Activity ▸ Nothing in the copy should be a picture; everything else in the listing is to be restated exactly.
>>>>>
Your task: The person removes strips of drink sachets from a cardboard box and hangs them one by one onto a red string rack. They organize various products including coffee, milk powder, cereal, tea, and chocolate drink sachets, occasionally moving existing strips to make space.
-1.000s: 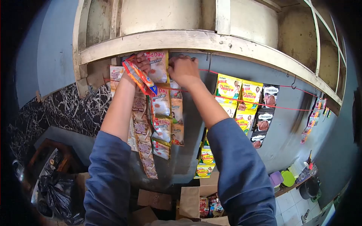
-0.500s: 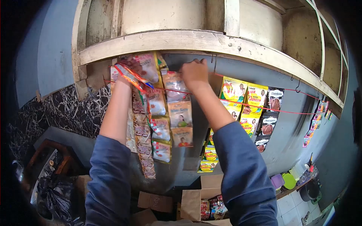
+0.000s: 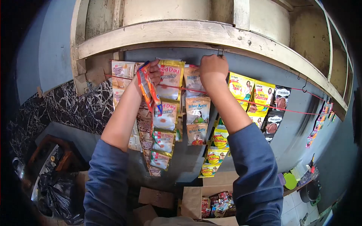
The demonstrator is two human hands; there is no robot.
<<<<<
Written solution ▸
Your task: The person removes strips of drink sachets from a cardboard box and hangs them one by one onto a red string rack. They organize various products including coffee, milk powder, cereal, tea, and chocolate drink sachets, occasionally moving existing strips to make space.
-1.000s: 
-0.500s: 
+0.000s: 
The demonstrator is two human hands; there is no robot.

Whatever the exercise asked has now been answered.